Idea is that the collection of objects representing a file would be arranged as a merkle tree. Any write to an object in the file, as part of the same transaction, would also update the SHA1 of that object in one of its xattrs. Following this, the client would update "parent" objects in the merkle tree. This can all be done asynchronously and in multiple atomic steps (in the case of multiple writers).

The MDS should also have a scrub mode that verifies these SHA1s and generates the merkle tree.

The use-case for this feature is to allow the efficient generation of a difference between two version of a file (from a snapshot). The rstats version for directories already allow you to zero-in on the files/directories that have been changed but generating a diff requires a full file read which is expensive, naturally.

History

#1 Updated by John Spray 7 months ago

I'm a fan. Questions that spring to mind:

- Do we apply this to all files, or only large ones based on some heuristic?
- When updating parents in the tree, we're generating lots of small IOPS. Does the Merkle tree metadata have to live in the data pool, or should it be in the metadata pool?
- As we create more interesting data layouts, maybe now is the time to implement layout-changing (+associated rewrites) on the MDS, so that choices of layout are not set in stone at file create time.

#2 Updated by Patrick Donnelly 7 months ago

John Spray wrote:

I'm a fan. Questions that spring to mind:

- Do we apply this to all files, or only large ones based on some heuristic?

All files I think.

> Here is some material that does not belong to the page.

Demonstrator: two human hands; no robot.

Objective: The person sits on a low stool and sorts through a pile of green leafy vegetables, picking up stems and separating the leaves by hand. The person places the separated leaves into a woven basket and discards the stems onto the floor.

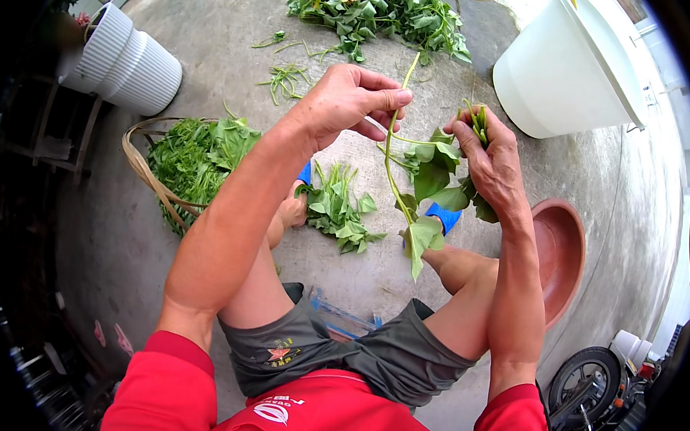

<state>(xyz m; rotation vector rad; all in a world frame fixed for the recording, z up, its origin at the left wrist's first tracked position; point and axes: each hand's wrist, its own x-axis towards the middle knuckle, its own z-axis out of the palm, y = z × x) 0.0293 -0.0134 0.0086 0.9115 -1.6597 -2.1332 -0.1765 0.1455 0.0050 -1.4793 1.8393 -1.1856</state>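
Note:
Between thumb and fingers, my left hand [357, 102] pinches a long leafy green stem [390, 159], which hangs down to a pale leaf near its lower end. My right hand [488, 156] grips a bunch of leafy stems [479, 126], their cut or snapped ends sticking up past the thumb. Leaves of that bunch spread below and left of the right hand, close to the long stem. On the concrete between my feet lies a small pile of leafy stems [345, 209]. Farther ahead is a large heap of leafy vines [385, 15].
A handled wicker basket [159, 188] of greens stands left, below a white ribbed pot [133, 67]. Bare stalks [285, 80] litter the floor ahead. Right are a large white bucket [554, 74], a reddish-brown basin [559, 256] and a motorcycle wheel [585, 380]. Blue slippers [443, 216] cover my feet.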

Small files (1 object) would just be adding an extra setxattr (the hash) for each write on the object. Is there a downside I'm not considering?

- When updating parents in the tree, we're generating lots of small IOPS. Does the Merkle tree metadata have to live in the data pool, or should it be in the metadata pool?

I'd be concerned about putting the MDS in the file I/O path as all writes would require a metadata update (in batch). Maybe it's not that significant since we already do that for the file size? The other issue is that inodes would now have unbounded size with the number of file data objects.

#3 Updated by John Spray 7 months ago

Patrick Donnelly wrote:

John Spray wrote:

I'm a fan. Questions that spring to mind:

- Do we apply this to all files, or only large ones based on some heuristic?

All files I think. Small files (1 object) would just be adding an extra setxattr (the hash) for each write on the object. Is there a downside I'm not considering?

The setxattr isn't necessarily cheap, depending on OSD implementation. We could have this hash anyway, and treat it as a bonus data integrity feature, or we could define the disk format such that an empty hash field just means "I'm a single object file, so far".

- When updating parents in the tree, we're generating lots of small IOPS. Does the Merkle tree metadata have to live in the data pool, or should it be in the metadata pool?

I'd be concerned about putting the MDS in the file I/O path as all writes would require a metadata update (in batch). Maybe it's not that significant since we already do that for the file size? The other issue is that inodes would now have unbounded size with the number of file data objects.

Doesn't have to be the MDS/inode structure that stores it -- perhaps not even need the existing metadata pool. We should think about introducing a second metadata pool for the metadata about file content (as opposed to the POSIX metadata about the filesystem).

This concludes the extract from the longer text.